The Other (Verso, $16.95) is a compilation of four lectures, its publication serving as a philosophical eulogy to Ryszard Kapuscinski’s life in literary journalism (Travels with Herodotus, Shadow of the Sun). With a hearty appreciation of philosophers Levinas and Tischner, Kapuscinski turns their philosophy of “otherness” (today, a dilettantish ivory-tower password of sorts) into an intimate—and supremely workable—ethic for 21st-century living. In globalization’s collision of Western with non-Western, encountering the individual “Other” with empathy and enthusiasm is what will most aid us in making sense of our world, and of ourselves.
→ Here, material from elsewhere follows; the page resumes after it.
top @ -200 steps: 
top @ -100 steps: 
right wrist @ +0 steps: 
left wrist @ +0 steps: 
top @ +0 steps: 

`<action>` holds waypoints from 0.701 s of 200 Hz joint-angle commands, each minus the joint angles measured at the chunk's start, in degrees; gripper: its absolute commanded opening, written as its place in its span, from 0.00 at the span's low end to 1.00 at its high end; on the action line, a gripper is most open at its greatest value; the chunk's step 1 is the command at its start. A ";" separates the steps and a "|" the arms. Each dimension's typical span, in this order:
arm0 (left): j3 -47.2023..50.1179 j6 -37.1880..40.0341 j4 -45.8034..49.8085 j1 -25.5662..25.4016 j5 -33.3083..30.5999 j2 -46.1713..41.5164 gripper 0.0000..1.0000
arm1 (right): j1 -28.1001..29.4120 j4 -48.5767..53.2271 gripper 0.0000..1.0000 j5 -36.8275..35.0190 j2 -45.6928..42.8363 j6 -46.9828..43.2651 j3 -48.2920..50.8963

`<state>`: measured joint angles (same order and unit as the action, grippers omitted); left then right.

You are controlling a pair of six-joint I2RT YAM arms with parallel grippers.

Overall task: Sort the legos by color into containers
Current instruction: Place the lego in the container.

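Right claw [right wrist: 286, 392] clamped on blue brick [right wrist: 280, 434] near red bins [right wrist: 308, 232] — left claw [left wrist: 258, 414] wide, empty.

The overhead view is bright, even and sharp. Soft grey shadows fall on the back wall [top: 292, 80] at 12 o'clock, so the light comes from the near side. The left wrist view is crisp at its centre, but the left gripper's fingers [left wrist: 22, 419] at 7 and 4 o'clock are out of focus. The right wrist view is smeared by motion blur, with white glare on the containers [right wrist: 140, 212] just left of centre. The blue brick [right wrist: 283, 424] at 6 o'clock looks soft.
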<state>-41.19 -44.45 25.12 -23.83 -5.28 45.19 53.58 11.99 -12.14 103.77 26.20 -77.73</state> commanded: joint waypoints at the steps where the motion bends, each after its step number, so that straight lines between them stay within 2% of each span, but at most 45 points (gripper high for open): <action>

What motivates you to get out of bed in the morning? What keeps you going when your life gets difficult? In This I Believe II (Holt, $23), editor Jay Allison assembles seventy-five essays from the popular NPR segment “This I Believe” into a book that will provoke thought and discussion. Each contributor, from celebrities like Tony Hawk to a high-school student named Kamaal Majeed, offers a unique worldview. If nothing else, this book will make you consider what matters in your life, and will encourage you to commit your beliefs to paper.
George Orwell’s powerful prose and critical mind are on display in All Art Is Propaganda: Critical Essays (Harcourt, $25), critiquing art, literature, film, and popular culture. Wonderful pieces discussing Dickens, Swift, Chaplin, Greene, and Gandhi combine a cogent treatise on their use of language and image, while simultaneously marrying the work to the underpinnings of political, religious, and philosophical thought guiding them. Other pieces, such as “Good Bad Books” and “Confessions of a Book Reviewer,” show Orwell’s humorous side and voracious appetite for the written word in all forms, both high and low.